Neuronal correlates of perceptual amplitude-modulation detection.

作者信息

Lorenzi C, Micheyl C, Berthommier F

机构信息

Département de Psychologie Cognitive, Université Lumière Lyon II, Bron, France.

出版信息

Hear Res. 1995 Oct;90(1-2):219-27. doi: 10.1016/0378-5955(95)00169-9.

Abstract

The goal of the present paper is to relate the coding of amplitude modulation (AM) in the auditory pathway to the behavioral detection performance. To address this issue, the detectability of AM was estimated by modelling a single neuron located in the central nucleus of the inferior colliculus (IC). The computational model is based on cochlear nucleus responses and a coincidence detection mechanism.

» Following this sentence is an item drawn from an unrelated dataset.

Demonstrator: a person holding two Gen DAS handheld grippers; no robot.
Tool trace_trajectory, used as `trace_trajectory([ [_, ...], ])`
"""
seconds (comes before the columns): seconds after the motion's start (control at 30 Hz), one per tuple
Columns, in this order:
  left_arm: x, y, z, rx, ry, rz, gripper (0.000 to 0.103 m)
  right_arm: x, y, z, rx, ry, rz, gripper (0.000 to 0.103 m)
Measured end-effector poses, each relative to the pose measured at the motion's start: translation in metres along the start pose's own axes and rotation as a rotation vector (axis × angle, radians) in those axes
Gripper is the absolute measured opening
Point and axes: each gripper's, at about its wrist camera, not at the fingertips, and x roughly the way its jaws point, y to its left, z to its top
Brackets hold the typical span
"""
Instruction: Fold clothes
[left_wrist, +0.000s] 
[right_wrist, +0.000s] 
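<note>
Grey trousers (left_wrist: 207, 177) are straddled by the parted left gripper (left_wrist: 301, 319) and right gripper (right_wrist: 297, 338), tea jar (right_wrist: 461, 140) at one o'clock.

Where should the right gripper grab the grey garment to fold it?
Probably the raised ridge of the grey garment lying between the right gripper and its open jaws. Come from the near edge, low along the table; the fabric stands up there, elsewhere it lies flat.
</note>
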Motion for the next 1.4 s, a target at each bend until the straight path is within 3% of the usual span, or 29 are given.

The model replicated the main feature of the neuronal AM transfer function, namely a bandpass function. The IC-unit model was initially tuned to a 200-Hz modulation frequency. A single neurometric function for AM detection at this modulation frequency was generated using a 2-interval, 2-alternative forced-choice paradigm. On each trial of the experiments, AM was taken to be correctly detected by the model if the number of spikes in response to the modulated signal exceeded the number of spikes in an otherwise identical interval that contained an unmodulated signal. Psychometric functions for 4 human subjects were also measured under the same stimulus conditions. Comparison of the simulated neurometric and psychometric functions suggested that there was sufficient information in the rate response of an IC neuron well-tuned in the modulation-frequency domain to support behavioral detection performance.

摘要

本文的目的是将听觉通路中幅度调制(AM)的编码与行为检测性能联系起来。为了解决这个问题,通过对位于下丘中央核(IC)的单个神经元进行建模来估计AM的可检测性。该计算模型基于耳蜗核反应和一种符合检测机制。该模型复制了神经元AM传递函数的主要特征,即带通函数。IC单元模型最初被调整到200赫兹的调制频率。使用双间隔、双选强制选择范式生成了在此调制频率下AM检测的单个神经测量函数。在实验的每次试验中,如果响应调制信号的尖峰数量超过包含未调制信号的相同间隔内的尖峰数量,则模型认为AM被正确检测到。在相同刺激条件下还测量了4名人类受试者的心理测量函数。模拟的神经测量函数和心理测量函数的比较表明,在调制频率域中调谐良好的IC神经元的速率响应中有足够的信息来支持行为检测性能。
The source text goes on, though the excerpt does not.